WE DON'T WANT TO RETURN TO THE DAYS WHEN MILLIONS OF M-16-TOTING LUNATICS ROAMED THE STREETS AT WILL
Activists said that if Congress allows the ban to expire Sept. 13, there will be repercussions at the polls in November--and on the streets of America. "America doesn't want to turn back the clock and see these reckless killing machines return to our streets," said Shikha Hamilton, spokeswoman for the Million Mom March.

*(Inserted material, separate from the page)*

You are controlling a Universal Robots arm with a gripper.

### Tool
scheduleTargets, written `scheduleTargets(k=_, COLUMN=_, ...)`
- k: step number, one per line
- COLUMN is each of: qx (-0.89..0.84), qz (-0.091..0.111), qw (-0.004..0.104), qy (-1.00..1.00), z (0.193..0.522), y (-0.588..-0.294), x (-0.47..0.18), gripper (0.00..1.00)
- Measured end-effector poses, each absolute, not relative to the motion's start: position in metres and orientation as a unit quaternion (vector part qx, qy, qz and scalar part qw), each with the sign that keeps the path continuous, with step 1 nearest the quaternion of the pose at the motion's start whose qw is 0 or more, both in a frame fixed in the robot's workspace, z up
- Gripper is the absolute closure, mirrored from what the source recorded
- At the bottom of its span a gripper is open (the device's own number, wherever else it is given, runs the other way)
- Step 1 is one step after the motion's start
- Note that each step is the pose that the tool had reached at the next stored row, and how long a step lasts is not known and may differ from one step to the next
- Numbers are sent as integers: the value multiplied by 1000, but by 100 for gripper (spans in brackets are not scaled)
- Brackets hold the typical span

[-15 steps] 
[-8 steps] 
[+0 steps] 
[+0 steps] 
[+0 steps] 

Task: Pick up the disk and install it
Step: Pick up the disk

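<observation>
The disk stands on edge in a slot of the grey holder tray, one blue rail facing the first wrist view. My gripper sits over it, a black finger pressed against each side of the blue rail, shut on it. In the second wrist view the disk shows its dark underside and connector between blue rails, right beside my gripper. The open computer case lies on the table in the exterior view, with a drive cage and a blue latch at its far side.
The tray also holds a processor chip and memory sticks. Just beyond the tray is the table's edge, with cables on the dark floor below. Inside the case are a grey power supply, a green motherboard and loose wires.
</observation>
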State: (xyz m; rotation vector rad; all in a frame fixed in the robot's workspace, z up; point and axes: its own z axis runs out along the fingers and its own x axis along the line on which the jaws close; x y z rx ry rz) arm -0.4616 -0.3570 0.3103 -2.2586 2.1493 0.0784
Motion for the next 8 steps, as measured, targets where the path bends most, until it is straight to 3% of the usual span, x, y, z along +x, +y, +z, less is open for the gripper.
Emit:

AS USUAL IN NEWS STORIES, TINY GROUP OF CRANKS GIVEN EQUAL BILLING WITH MUCH LARGER GROUP OF ACTIVISTS
Blocks away from the march was a small group of counter-protesters who defended their 2nd Amendment right to bear arms.
I SEEM TO BELIEVE THAT THE CONSTITUTION IS A LIVING, SUPER-INTELLIGENT ENTITY RATHER THAN A MALLEABLE DOCUMENT WRITTEN BY PEOPLE
"I find it frightening and offensive that people think they know better than the Constitution," said Missy George of Salisbury, Pa., a member of the Second Amendment Sisters.
EXCEPT MOST OF THE KILLING AT COLUMBINE WAS DONE BY PISTOLS AND SHOTGUNS
For Dawn Anna of Littleton, Colo., Mother's Day is difficult. Instead of celebrating at home with her four children, she was at the Million Mom March to speak out against the types of guns that killed her daughter Lauren in 1999 as she sat in the library of Columbine High School.